## Goal of the exercise
Every line below that holds the string "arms" should be copied.

(Collected material begins)

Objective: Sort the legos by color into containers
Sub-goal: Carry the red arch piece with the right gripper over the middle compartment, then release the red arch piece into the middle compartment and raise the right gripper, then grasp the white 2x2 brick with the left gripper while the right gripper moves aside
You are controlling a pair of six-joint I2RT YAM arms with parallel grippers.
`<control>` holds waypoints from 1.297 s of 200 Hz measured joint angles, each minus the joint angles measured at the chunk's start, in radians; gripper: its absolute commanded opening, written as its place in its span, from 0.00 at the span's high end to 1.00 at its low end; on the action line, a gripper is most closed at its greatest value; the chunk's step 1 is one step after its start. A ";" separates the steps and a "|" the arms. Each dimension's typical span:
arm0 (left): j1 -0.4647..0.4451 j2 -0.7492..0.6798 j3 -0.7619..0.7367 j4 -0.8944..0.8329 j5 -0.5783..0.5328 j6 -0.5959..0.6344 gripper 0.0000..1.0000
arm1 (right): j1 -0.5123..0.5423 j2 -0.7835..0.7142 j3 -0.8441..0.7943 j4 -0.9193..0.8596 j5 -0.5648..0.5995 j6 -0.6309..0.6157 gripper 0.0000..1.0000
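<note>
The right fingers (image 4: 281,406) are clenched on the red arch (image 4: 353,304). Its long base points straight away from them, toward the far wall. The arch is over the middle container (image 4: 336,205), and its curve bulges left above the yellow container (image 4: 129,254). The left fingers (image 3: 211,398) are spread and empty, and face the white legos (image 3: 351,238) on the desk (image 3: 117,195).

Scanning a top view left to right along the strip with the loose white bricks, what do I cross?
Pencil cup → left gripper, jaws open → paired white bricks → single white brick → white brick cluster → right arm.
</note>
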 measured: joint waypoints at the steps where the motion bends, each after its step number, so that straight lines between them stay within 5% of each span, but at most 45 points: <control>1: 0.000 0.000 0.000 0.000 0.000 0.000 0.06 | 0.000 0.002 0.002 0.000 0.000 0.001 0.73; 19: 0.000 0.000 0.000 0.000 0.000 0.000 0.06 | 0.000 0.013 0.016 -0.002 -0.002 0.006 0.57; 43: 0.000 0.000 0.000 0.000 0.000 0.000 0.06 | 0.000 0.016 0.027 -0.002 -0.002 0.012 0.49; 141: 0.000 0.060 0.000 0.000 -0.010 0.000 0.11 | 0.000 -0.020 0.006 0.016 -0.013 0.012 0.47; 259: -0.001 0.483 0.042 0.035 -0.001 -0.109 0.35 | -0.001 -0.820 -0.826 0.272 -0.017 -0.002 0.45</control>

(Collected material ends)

## Solution for this task
You are controlling a pair of six-joint I2RT YAM arms with parallel grippers.
`<control>` holds waypoints from 1.297 s of 200 Hz measured joint angles, each minus the joint angles measured at the chunk's start, in radians; gripper: its absolute commanded opening, written as its place in its span, from 0.00 at the span's high end to 1.00 at its low end; on the action line, a gripper is most closed at its greatest value; the chunk's step 1 is one step after its start. A ";" separates the steps and a "|" the arms. Each dimension's typical span:

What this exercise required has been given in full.